Our OSS Blog - Sun, 01/24/2016 - 05:47

Back in the 1930s a flower merchant with a greenhouse full of carnations got worried when the weather forecast called for extremely cold temperatures. So he placed a kerosene burner in the greenhouse and confidently went to bed. When he woke up in the morning, he was devastated. The carnations had all withered and were unusable. This severe financial blow caused him to seek scientific advice but nobody seemed to know what had happened until the gases produced when kerosene burned were analyzed. One of the gases produced was ethylene, which turned out to be a plant hormone. This was the chemical, produced by plants, that stimulates the breakdown of chlorophyll, the synthesis of pigments like lycopene, the buildup of sugars and acids and the softening of plant tissue by the enzyme polygalacturonase.

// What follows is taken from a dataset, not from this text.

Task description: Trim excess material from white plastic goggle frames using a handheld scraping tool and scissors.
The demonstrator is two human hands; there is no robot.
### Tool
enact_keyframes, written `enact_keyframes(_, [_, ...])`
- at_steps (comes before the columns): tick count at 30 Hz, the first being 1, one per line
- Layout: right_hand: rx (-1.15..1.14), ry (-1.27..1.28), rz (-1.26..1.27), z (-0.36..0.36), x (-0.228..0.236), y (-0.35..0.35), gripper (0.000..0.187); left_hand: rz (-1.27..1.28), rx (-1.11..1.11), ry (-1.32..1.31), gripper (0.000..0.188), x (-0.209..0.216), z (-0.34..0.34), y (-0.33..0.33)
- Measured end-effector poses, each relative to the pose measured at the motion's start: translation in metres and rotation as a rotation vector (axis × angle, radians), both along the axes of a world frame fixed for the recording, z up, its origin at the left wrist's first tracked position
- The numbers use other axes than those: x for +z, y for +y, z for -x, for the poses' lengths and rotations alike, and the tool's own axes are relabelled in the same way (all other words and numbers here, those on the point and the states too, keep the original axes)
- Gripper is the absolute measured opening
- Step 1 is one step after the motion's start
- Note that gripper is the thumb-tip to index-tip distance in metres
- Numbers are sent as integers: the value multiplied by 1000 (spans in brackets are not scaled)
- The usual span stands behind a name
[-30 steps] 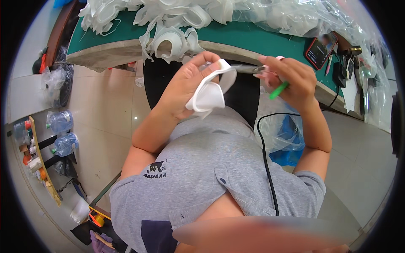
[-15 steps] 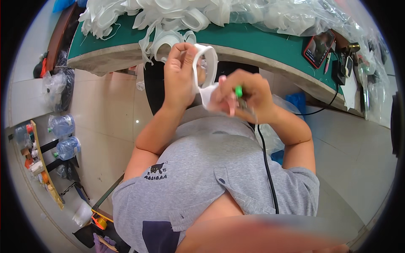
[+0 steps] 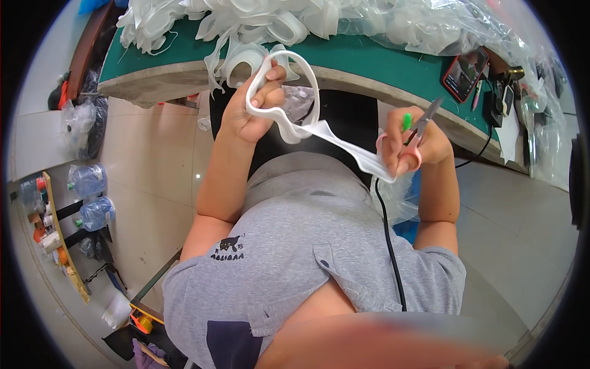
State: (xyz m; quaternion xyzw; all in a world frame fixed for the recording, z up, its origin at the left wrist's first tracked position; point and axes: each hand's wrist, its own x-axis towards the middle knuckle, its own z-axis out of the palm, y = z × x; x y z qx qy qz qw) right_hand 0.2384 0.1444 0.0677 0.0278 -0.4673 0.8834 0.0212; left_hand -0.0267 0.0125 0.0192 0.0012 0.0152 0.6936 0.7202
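Observation:
A white fabric strip (image 3: 316, 92) hangs in a loop in front of me, over the near edge of the table. The fingers of my left hand (image 3: 246, 117) are closed on the loop's left side. From the loop a flat white tail runs rightward to my right hand (image 3: 427, 147), which pinches its end. That same hand also keeps a pair of scissors (image 3: 415, 146) with pink handles, blades pointing up and away from the strip. A small bright green piece (image 3: 407, 122) sticks up by its fingers; its kind is unclear.
Along the far side of the green-topped table (image 3: 381, 67) lie heaped white looped pieces (image 3: 258, 27) and clear plastic bags (image 3: 430, 27). A phone (image 3: 465, 72), a pink pen (image 3: 476, 95) and a black adapter (image 3: 491, 104) with a cable sit at the right. Large water bottles (image 3: 97, 213) stand at left.
My right hand has moved right, drawing the strip's tail out taut. The scissors have turned so the blades show. My left hand has shifted slightly left and the loop has opened wider.

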Motion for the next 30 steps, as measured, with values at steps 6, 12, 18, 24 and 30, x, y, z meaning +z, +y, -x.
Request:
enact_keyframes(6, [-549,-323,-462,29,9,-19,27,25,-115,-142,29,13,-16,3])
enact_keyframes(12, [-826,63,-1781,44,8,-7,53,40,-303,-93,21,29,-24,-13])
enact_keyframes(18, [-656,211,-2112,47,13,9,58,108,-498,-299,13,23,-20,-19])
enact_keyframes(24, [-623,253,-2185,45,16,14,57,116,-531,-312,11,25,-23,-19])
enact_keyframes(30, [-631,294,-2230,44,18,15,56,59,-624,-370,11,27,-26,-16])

When this was discovered, the solution to another mystery became apparent. When first harvested, lemons are often too green to be acceptable in the marketplace. In order to hasten the development of a uniform yellow color, lemon growers used to store newly-harvested lemons in sheds kept warm with kerosene stoves. The heat was believed to hasten ripening. But when one grower tried a more modern heating system, he found that his lemons no longer turned yellow on time. With the discovery of ethylene release from burning kerosene, this now made sense. The ripening process was triggered by heat, but by the small amount of ethylene gas given off by the burning kerosene.  Today some fruits and vegetables are picked when they are still green and are gassed to ripen them. Alarmists scare people by telling them that that their produce is being gassed with “chemicals.” What they don’t mention is that this is the same chemical that plants produce naturally during the maturing process.

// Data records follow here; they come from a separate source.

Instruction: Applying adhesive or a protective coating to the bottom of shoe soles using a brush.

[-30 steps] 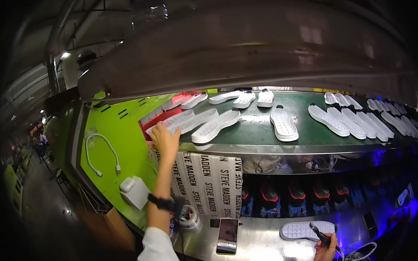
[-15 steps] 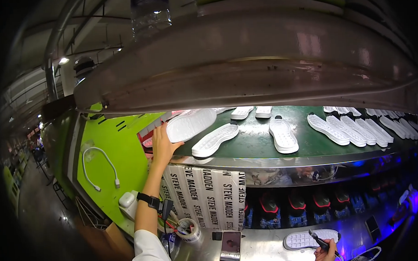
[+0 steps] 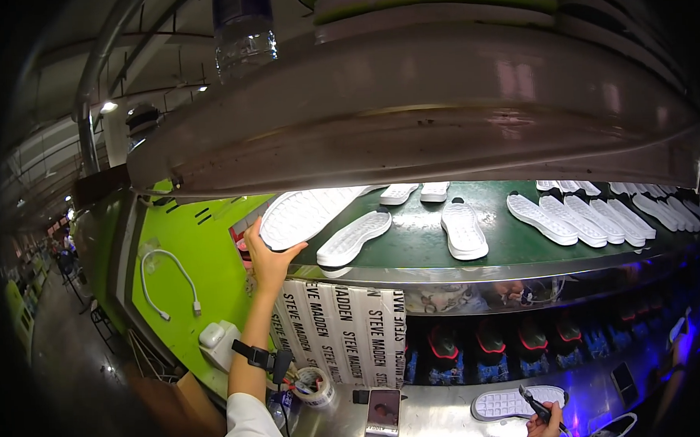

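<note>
My left hand (image 3: 270,258) grips the near end of a white shoe sole (image 3: 307,214), thumb on one side and fingers on the other. The sole is tilted up at the left end of a green conveyor belt (image 3: 420,243), its textured face showing. Beside it on the belt lies another white sole (image 3: 354,238). Low on the right, my right hand (image 3: 548,427) is closed round a dark pen-like tool (image 3: 535,405). The tool's tip is over a white sole with a gridded face (image 3: 499,403) on the metal bench; whether they touch I cannot tell.
Several more white soles (image 3: 464,230) lie across the belt under a brown hood (image 3: 409,139). Below stands a printed white box (image 3: 346,334). A tape roll holding pens (image 3: 313,389), a phone (image 3: 382,418) and a dark rectangular device (image 3: 624,382) rest on the bench. A white cable (image 3: 170,263) hangs on the green panel.
My left hand has turned the sole, so its textured face shows where a smoother one did, and its near end sits further left. My right hand keeps its hold on the tool.
</note>
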Tool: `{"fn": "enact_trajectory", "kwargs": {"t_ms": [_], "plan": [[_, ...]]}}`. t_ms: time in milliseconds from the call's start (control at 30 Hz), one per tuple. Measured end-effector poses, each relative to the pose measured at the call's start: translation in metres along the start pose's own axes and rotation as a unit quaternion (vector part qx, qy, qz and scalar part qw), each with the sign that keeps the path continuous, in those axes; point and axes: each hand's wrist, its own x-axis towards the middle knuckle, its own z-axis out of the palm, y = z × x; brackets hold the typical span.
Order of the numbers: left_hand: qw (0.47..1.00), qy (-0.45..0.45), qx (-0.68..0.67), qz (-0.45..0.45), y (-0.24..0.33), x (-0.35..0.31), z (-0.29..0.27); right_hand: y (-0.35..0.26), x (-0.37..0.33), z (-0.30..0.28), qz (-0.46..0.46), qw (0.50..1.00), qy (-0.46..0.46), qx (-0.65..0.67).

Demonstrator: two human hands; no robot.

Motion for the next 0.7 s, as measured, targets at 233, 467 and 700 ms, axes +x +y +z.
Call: {"fn": "enact_trajectory", "kwargs": {"t_ms": [233, 467, 700], "plan": [[0.996, -0.035, -0.082, 0.014, 0.033, -0.006, 0.006, -0.02, -0.034, 0.024, -0.047, 0.994, -0.063, 0.077], [0.986, -0.104, -0.03, -0.128, 0.037, 0.049, 0.107, -0.044, -0.063, 0.055, -0.071, 0.995, -0.052, 0.049], [0.961, -0.248, -0.099, -0.077, 0.125, -0.004, 0.135, -0.043, -0.06, 0.045, -0.043, 0.996, -0.037, 0.062]]}}
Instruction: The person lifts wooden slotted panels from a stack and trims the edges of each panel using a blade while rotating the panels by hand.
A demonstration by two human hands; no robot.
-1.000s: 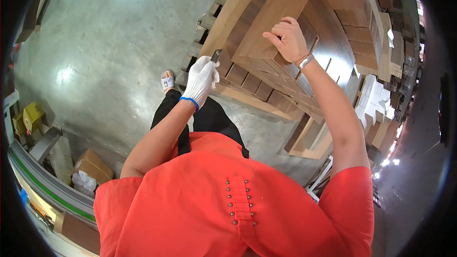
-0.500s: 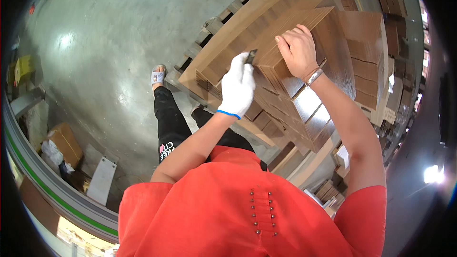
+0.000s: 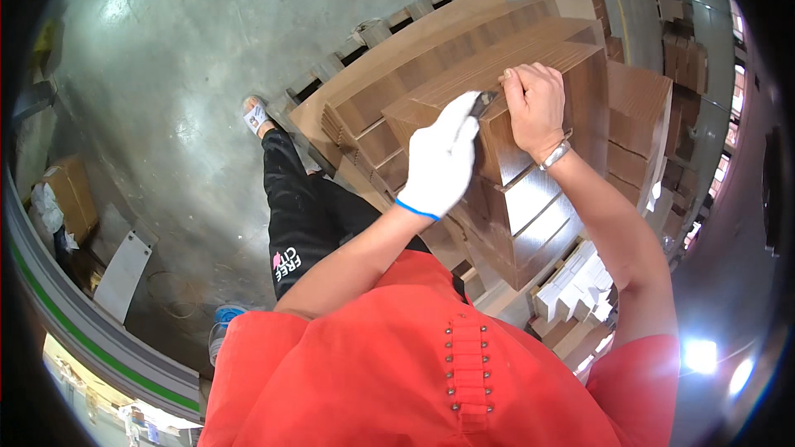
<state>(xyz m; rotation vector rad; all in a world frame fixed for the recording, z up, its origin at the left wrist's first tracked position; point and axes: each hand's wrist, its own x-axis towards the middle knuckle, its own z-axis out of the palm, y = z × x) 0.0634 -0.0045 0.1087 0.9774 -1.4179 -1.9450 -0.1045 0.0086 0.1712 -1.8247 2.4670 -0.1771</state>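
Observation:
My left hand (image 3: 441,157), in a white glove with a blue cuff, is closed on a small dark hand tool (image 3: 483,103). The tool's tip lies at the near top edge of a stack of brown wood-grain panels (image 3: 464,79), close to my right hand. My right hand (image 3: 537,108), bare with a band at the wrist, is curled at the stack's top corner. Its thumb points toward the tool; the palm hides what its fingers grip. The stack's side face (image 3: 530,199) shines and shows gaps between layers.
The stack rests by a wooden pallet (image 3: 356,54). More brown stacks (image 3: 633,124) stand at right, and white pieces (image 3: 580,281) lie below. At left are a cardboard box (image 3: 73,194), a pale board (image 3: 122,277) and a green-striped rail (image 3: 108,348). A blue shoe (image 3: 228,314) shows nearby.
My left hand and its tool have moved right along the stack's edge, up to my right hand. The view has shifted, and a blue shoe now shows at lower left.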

Since the carnation tragedy of the 30s, a great deal has been learned about keeping carnations fresh. They are kept away from any other ethylene producing plants and are also treated with a preservative solution to kill bacteria which can attack the stem and block the channels that deliver water. Commercial preservative solutions contain about 3% sugar which serves as food, 200 ppm of 8-hydroxyquinoline citrate and silver thiosulphate (STS). A home solution can be made with half a tablespoon of sugar and one teaspoon of bleach in half a liter of water. That will serve well for carnations and roses. But just be sure you keep your flowers away from any ripening bananas or other fruits because you don’t want to experience an ethylene tragedy like the one that took place in the 1930s.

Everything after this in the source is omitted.